What you should do:
Copy the records below verbatim, from the first line through the line containing "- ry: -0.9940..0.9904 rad", inclusive, and output nothing else.

Provided information: Begin

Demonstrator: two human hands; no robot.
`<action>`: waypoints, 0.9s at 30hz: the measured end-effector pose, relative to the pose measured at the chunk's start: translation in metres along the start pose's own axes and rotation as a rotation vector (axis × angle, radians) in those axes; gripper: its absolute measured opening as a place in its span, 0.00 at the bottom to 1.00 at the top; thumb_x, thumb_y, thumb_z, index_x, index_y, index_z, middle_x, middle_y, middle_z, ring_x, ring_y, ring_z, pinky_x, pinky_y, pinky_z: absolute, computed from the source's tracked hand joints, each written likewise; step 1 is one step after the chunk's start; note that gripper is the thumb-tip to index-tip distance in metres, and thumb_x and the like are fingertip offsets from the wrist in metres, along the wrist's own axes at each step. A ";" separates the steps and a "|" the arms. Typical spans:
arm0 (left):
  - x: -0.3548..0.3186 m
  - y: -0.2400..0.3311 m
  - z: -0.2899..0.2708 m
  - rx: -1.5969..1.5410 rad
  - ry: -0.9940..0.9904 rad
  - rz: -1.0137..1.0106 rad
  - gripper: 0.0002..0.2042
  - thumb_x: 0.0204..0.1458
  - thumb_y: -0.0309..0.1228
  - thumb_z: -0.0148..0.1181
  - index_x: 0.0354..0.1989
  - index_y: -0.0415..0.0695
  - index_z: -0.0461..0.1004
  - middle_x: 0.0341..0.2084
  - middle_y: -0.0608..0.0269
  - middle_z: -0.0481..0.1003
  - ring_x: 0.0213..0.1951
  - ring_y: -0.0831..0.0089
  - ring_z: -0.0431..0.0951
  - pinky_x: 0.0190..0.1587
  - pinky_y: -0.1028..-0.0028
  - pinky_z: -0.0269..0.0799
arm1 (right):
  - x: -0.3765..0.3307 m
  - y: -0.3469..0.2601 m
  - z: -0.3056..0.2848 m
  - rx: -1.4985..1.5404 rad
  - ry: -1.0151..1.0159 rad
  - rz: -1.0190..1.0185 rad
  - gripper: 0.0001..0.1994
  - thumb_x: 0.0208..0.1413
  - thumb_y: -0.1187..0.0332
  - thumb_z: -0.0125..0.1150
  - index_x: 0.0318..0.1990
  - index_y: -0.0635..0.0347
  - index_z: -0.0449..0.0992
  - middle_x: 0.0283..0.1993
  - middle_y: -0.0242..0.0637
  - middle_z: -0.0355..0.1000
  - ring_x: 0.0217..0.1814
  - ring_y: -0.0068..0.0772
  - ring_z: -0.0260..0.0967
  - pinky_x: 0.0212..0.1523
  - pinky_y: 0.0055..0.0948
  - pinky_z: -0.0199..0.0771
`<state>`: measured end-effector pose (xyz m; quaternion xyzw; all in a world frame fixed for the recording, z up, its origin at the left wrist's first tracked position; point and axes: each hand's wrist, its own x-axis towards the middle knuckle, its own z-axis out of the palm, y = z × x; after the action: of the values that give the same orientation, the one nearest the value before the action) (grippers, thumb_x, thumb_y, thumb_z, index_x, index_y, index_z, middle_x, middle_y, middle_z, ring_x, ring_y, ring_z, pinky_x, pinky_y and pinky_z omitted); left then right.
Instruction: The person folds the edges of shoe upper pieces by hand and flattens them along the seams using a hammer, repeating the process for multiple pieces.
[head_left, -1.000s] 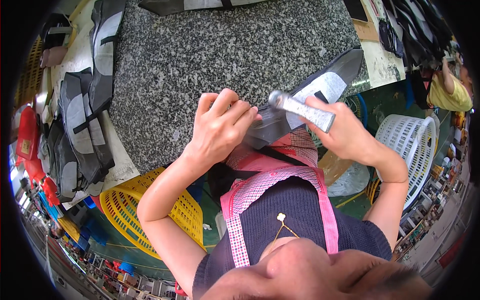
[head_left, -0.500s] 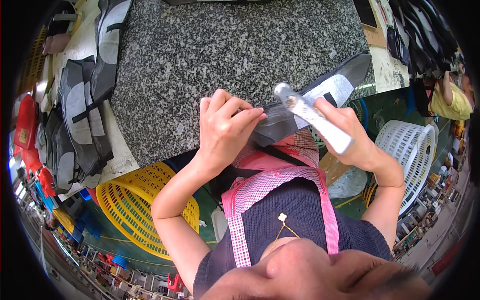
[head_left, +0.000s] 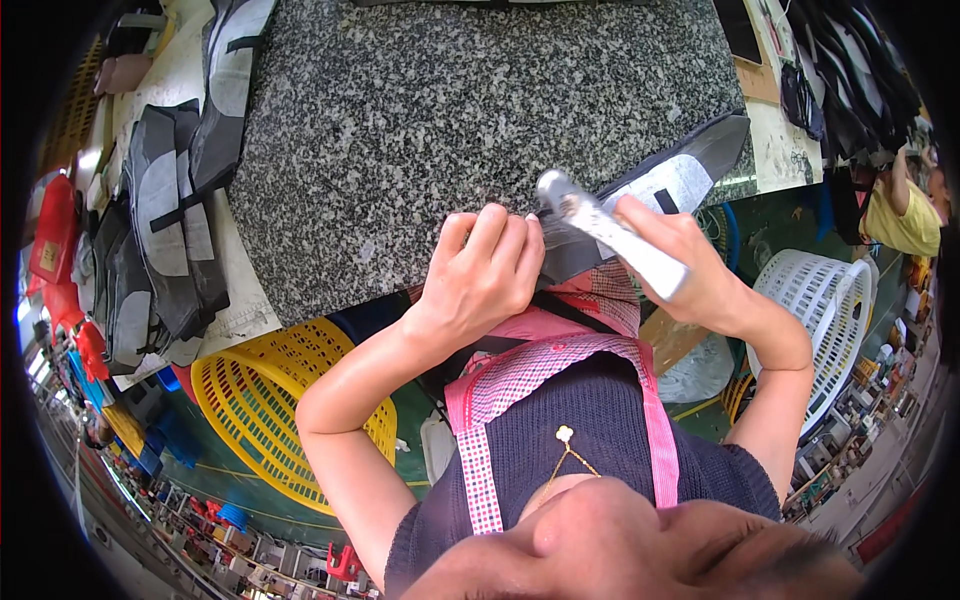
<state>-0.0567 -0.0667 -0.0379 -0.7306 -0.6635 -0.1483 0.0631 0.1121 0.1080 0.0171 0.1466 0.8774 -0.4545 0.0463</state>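
A dark grey flat piece (head_left: 722, 148) with a pale grey patch and a small black strap lies along the near right edge of the speckled stone slab (head_left: 480, 110). At its left end my left hand (head_left: 490, 262) is closed, with fingers curled over the edge of the piece; the fingertips are partly hidden. My right hand (head_left: 690, 260) grips a hammer (head_left: 610, 232) with a silvery, scuffed surface. The hammer's rounded end hangs over the piece, just right of my left fingers. Whether it touches the piece, I cannot tell.
Several similar dark pieces (head_left: 165, 225) are stacked on the white tabletop at left. Below stand a yellow basket (head_left: 270, 400) and, at right, a white basket (head_left: 815, 300). More dark pieces (head_left: 865, 70) hang at far right, near a person in yellow (head_left: 903, 215).
My left hand has moved right along the edge and its fingers have curled down over the piece. The hammer has shifted slightly left with my right hand.
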 end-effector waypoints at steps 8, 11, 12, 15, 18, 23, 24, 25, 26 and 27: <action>0.000 0.031 0.012 -0.193 0.133 0.096 0.17 0.48 0.30 0.59 0.46 0.33 0.78 0.42 0.54 0.77 0.49 0.63 0.77 0.48 0.72 0.73 | 0.004 0.008 0.006 -0.031 -0.070 0.041 0.11 0.57 0.72 0.59 0.40 0.65 0.63 0.26 0.56 0.71 0.32 0.65 0.72 0.30 0.55 0.69; -0.010 0.042 0.027 -0.085 0.070 0.119 0.21 0.49 0.32 0.56 0.51 0.32 0.75 0.48 0.53 0.76 0.53 0.60 0.76 0.55 0.69 0.73 | 0.003 -0.003 0.003 -0.032 -0.022 -0.005 0.11 0.56 0.72 0.59 0.40 0.66 0.63 0.25 0.56 0.71 0.32 0.64 0.72 0.30 0.54 0.70; -0.010 0.043 0.029 -0.075 0.091 0.116 0.19 0.49 0.32 0.56 0.49 0.35 0.76 0.47 0.55 0.76 0.52 0.62 0.76 0.52 0.69 0.73 | 0.000 -0.006 0.003 0.000 0.000 -0.062 0.11 0.55 0.72 0.59 0.40 0.66 0.63 0.25 0.56 0.71 0.32 0.64 0.72 0.30 0.54 0.70; -0.007 0.046 0.035 0.051 0.174 0.131 0.13 0.49 0.34 0.56 0.41 0.44 0.77 0.42 0.62 0.75 0.46 0.69 0.76 0.42 0.73 0.70 | 0.002 -0.001 0.008 -0.040 -0.127 0.049 0.10 0.55 0.73 0.58 0.41 0.65 0.64 0.28 0.59 0.72 0.37 0.64 0.72 0.32 0.50 0.71; 0.009 0.036 0.033 0.066 0.207 0.077 0.14 0.50 0.35 0.56 0.46 0.49 0.77 0.31 0.69 0.69 0.36 0.74 0.72 0.36 0.73 0.62 | -0.001 0.012 0.003 0.244 0.054 0.149 0.14 0.65 0.65 0.53 0.52 0.65 0.72 0.27 0.45 0.73 0.29 0.47 0.73 0.35 0.40 0.73; 0.041 -0.040 -0.048 -0.630 0.401 -0.432 0.17 0.50 0.19 0.63 0.50 0.46 0.79 0.26 0.61 0.74 0.29 0.64 0.73 0.34 0.67 0.71 | -0.037 0.030 -0.042 0.749 0.637 0.067 0.27 0.67 0.38 0.42 0.35 0.56 0.64 0.18 0.20 0.50 0.14 0.10 0.41 0.13 0.16 0.36; 0.042 -0.061 -0.068 -0.498 0.496 -0.522 0.17 0.50 0.19 0.64 0.49 0.48 0.81 0.27 0.61 0.75 0.30 0.67 0.72 0.35 0.70 0.70 | -0.035 0.025 -0.049 0.835 0.711 0.035 0.27 0.67 0.38 0.41 0.31 0.53 0.59 0.17 0.20 0.47 0.13 0.10 0.39 0.12 0.17 0.35; 0.040 -0.080 -0.075 -0.325 0.615 -0.564 0.16 0.51 0.19 0.63 0.48 0.47 0.82 0.25 0.62 0.73 0.29 0.68 0.70 0.33 0.71 0.68 | -0.039 0.034 -0.056 0.877 0.699 -0.032 0.26 0.68 0.38 0.40 0.32 0.52 0.58 0.17 0.20 0.47 0.13 0.10 0.37 0.12 0.16 0.36; 0.034 -0.105 -0.077 -0.035 0.784 -0.492 0.17 0.51 0.18 0.63 0.50 0.46 0.82 0.25 0.64 0.72 0.29 0.69 0.68 0.33 0.71 0.67 | -0.038 0.037 -0.058 0.872 0.740 0.015 0.26 0.68 0.39 0.39 0.32 0.52 0.58 0.17 0.20 0.47 0.13 0.10 0.37 0.12 0.16 0.36; 0.030 -0.125 -0.072 0.045 0.882 -0.533 0.17 0.53 0.20 0.63 0.51 0.47 0.82 0.25 0.66 0.72 0.29 0.71 0.68 0.34 0.70 0.64 | -0.038 0.042 -0.060 0.866 0.789 0.069 0.25 0.69 0.39 0.39 0.32 0.52 0.58 0.18 0.20 0.47 0.14 0.10 0.37 0.12 0.16 0.36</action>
<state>-0.1878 -0.0452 0.0259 -0.4027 -0.7399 -0.4389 0.3127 0.1637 0.1717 0.0269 0.3387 0.5575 -0.6808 -0.3332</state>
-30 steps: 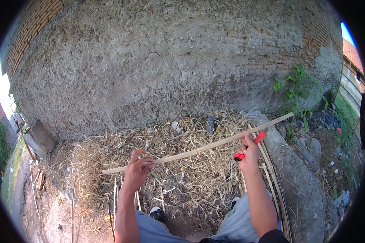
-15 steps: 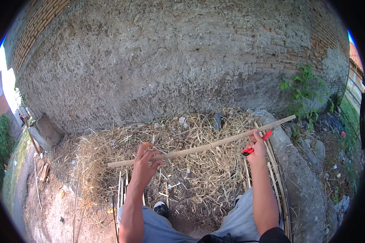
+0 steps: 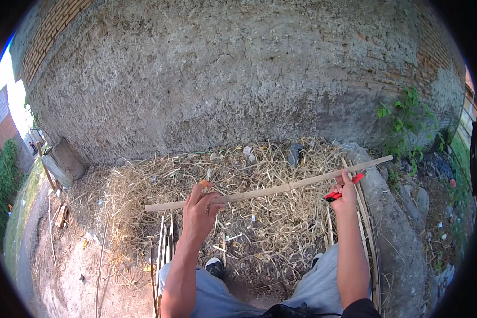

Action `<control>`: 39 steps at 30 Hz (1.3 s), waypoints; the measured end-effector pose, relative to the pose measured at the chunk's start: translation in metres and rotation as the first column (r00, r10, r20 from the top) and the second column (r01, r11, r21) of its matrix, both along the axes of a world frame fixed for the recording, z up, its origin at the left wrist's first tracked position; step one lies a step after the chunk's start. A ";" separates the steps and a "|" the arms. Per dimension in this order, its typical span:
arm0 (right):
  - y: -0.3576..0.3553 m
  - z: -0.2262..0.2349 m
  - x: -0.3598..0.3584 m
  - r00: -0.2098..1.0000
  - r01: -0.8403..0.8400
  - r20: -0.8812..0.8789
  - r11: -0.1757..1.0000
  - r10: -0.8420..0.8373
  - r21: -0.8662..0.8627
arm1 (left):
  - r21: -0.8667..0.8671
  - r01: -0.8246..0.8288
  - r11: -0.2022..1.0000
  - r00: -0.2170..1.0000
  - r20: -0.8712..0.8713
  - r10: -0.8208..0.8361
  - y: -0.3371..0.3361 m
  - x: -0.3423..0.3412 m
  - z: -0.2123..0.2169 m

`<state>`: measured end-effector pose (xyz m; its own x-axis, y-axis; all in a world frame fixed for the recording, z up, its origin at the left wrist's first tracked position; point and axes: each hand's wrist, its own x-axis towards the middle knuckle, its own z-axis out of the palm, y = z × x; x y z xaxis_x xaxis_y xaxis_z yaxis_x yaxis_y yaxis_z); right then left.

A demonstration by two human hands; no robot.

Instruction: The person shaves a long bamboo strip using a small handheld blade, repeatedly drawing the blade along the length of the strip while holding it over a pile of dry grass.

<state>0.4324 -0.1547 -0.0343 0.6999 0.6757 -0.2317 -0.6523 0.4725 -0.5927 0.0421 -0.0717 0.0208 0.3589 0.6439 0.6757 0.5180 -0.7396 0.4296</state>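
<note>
A long pale bamboo strip (image 3: 270, 191) stretches across in front of me, its right end higher in view. My left hand (image 3: 197, 214) is closed around it near the left end, thumb and fingers pinching it. Something orange wraps one fingertip of that hand. My right hand (image 3: 345, 199) is closed too, its thumb against the strip toward the right end. In the same palm lies a slim red-and-black tool (image 3: 358, 178), shaped like a cutter knife; no blade can be made out.
Bamboo shavings (image 3: 281, 228) cover the ground between my feet and a rough plastered wall (image 3: 238, 79). More strips lean by my left leg (image 3: 163, 238) and my right leg (image 3: 363, 233). A concrete ledge (image 3: 395, 244) runs along the right, with a green plant (image 3: 405, 119) beyond.
My left hand's fingers, earlier more spread, have closed on the strip. Strip and hands appear slightly farther right, along with the whole view. The red-and-black tool stays in my right hand.
</note>
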 end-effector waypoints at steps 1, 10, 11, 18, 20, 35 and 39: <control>0.000 -0.001 0.000 1.000 -0.001 0.000 1.000 0.001 -0.002 | -0.024 -0.007 1.000 1.000 0.004 0.007 -0.001 0.000 0.001; -0.001 0.014 -0.015 1.000 -0.011 0.001 0.999 0.011 -0.037 | 0.138 -0.130 0.982 0.986 -0.084 0.142 -0.002 -0.003 0.004; -0.002 0.015 -0.015 1.000 -0.008 -0.014 0.999 0.007 -0.051 | 0.138 -0.129 0.982 0.986 -0.084 0.141 -0.003 -0.002 0.005; -0.002 0.010 -0.013 1.000 0.007 -0.027 0.998 -0.009 -0.062 | 0.016 -0.142 0.990 0.981 -0.129 0.143 -0.005 -0.003 0.003; -0.001 0.009 -0.013 1.000 0.017 -0.019 0.997 -0.018 -0.079 | -0.029 -0.141 0.990 0.981 -0.140 0.136 -0.007 -0.002 0.003; -0.002 0.022 -0.044 0.911 0.218 0.379 0.970 -0.161 -0.112 | -0.346 -0.374 0.861 0.927 -0.099 0.363 0.005 -0.013 0.007; -0.015 0.046 -0.072 0.652 -0.029 0.693 0.924 0.307 -0.382 | -0.174 -0.406 0.897 0.914 -0.099 0.394 0.008 -0.016 -0.001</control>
<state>0.3607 -0.1693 0.0122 0.6124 0.7859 0.0853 0.0102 0.1001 -0.9949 0.0261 -0.0637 0.0195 0.0802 0.8536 0.5146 0.7826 -0.3737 0.4979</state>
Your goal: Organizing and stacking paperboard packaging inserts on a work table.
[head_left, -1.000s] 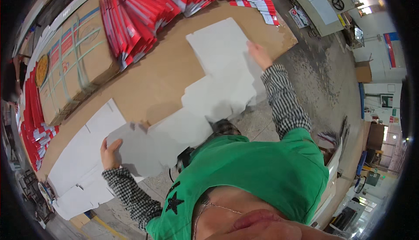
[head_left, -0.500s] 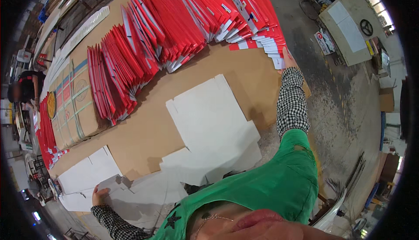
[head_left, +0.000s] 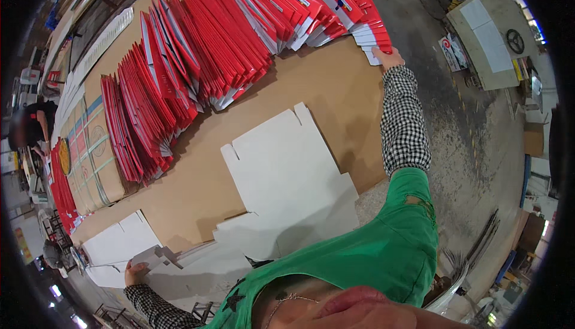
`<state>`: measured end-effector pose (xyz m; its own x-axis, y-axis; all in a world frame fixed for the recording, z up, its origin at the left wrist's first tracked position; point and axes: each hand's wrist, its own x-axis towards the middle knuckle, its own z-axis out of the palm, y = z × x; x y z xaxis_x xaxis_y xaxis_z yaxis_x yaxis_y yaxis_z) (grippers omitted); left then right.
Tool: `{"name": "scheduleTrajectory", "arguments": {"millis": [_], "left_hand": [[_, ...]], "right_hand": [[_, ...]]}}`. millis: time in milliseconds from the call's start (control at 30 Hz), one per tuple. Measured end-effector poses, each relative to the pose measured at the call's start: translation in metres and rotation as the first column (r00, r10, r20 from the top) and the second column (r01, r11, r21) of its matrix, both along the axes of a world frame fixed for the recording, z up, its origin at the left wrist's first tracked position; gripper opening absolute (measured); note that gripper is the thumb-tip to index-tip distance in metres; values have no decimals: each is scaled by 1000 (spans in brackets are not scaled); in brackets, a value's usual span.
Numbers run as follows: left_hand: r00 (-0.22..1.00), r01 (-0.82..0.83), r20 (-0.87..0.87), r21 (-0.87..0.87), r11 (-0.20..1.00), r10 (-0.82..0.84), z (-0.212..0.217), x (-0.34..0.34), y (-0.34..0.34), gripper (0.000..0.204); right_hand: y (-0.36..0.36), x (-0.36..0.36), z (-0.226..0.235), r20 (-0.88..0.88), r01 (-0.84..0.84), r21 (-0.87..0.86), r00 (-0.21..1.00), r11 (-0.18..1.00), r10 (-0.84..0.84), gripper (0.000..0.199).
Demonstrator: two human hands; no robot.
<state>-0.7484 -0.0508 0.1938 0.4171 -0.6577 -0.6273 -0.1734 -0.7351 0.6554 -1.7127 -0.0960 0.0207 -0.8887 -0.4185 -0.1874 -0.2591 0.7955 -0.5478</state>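
Observation:
My right hand (head_left: pixel 389 58) reaches to the near right end of a long fanned row of flat red-and-white cardboard blanks (head_left: pixel 221 41). Its fingers are closed on the end blank's white tabbed edge. At the lower left, my left hand (head_left: pixel 137 273) pinches the notched edge of a large white die-cut cardboard sheet (head_left: pixel 287 161), thumb on top. This sheet stretches in front of my body, over the brown cardboard surface (head_left: pixel 185 194). A second white cardboard piece (head_left: pixel 123 239) lies beyond my left hand.
A strapped brown bundle (head_left: pixel 93 152) stands at the left, with more red blanks (head_left: pixel 61 176) and a yellow roll (head_left: pixel 64 155) beside it. Another person (head_left: pixel 37 126) is at the far left. A machine with a handwheel (head_left: pixel 491 41) stands across the floor at right.
The view has shifted, and the red row sits further left and up. My right hand's fingers have curled onto the end blank. My left hand keeps its place on the white sheet.

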Motion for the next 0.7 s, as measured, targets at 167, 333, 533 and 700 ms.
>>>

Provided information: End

Result of the exercise:
Demonstrator: two human hands; no robot.
`<action>`: waypoints, 0.9s at 30hz: the measured end-effector pose, relative to the pose measured at the chunk's start: translation in metres along the start pose's own axes and rotation as a rotation vector (axis × angle, radians) in those axes; gripper: its absolute measured opening as a place in its span, 0.00 at the bottom to 1.00 at the top; thumb_x, thumb_y, thumb_z, index_x, index_y, index_z, middle_x, middle_y, middle_z, ring_x, ring_y, ring_z, pinky_x, pinky_y, pinky_z: absolute, computed from the source's tracked hand joints, each written likewise; step 1 is one step after the chunk's start; note that gripper is the thumb-tip to index-tip distance in metres, and thumb_x and the like are fingertip offsets from the wrist in metres, along the wrist's own axes at each step. A ";" separates the steps and a "|" the arms. Typical spans:
arm0 (left):
  - x: -0.3548..0.3186 m
  - y: -0.2400..0.3311 m
  - z: -0.2899..0.2708 m
  - rx: -1.5969..1.5410 rad
  - ry: -0.9940..0.9904 rad

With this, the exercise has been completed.